5. The method according to claim 4, wherein the obtaining a third eigenvector matching the first eigenvector from the second eigenvector comprises:

calculating the similarity between the first feature vector and the second feature vector;

The second feature vector whose similarity satisfies a preset condition is used as the third feature vector.

6. The method according to claim 4, wherein the method further comprises:

obtain at least two adjacent first feature vectors;

When the videos in the video set include at least two adjacent third feature vectors that match the at least two adjacent first feature vectors and have the same timing information, then confirm that the to-be-retrieved video matches the The videos in the video set are identical or partially identical.

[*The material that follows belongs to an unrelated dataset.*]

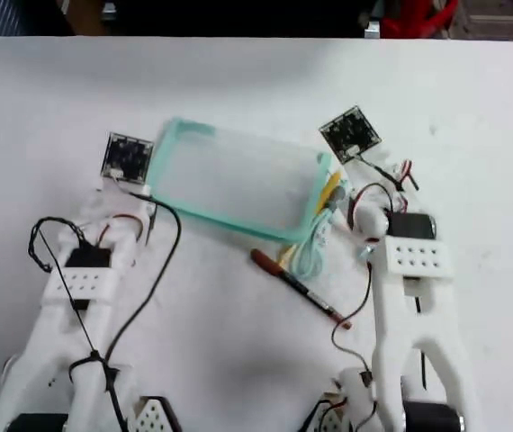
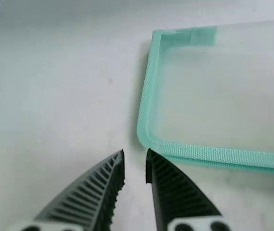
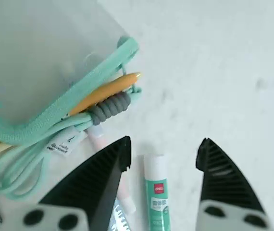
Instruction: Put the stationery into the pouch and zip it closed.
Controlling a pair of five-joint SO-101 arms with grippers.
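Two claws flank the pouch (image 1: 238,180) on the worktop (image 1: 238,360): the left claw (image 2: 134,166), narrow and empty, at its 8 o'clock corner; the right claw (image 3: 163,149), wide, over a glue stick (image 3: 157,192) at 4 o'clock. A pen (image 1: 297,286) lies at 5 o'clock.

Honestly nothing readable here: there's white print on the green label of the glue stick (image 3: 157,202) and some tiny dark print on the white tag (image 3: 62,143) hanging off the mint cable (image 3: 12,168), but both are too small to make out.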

7. The method of claim 1, wherein the method further comprises:

Determine the repetition rate of the video to be retrieved according to the retrieval result;

When the repetition rate is greater than or equal to a preset threshold, a corresponding processing operation is performed on the video to be retrieved.

8. A video similarity retrieval device, characterized in that, comprising:

A determination module, used to determine the to-be-retrieved video segment of the to-be-retrieved video;

an extraction module for extracting at least one first feature vector based on the video to be retrieved;

A retrieval module, configured to compare the first feature vector with a preset video library to obtain a retrieval result of the video to be retrieved.

9. An electronic device, comprising: a processor, a communication interface, a memory, and a communication bus, wherein the processor, the communication interface, and the memory communicate with each other through the communication bus;

the memory for storing computer programs;

The processor, when executing the computer program, implements the method steps of any one of claims 1-7.

10. A computer-readable storage medium on which a computer program is stored, characterized in that, when the computer program is executed by a processor, the method steps of any one of claims 1-7 are implemented.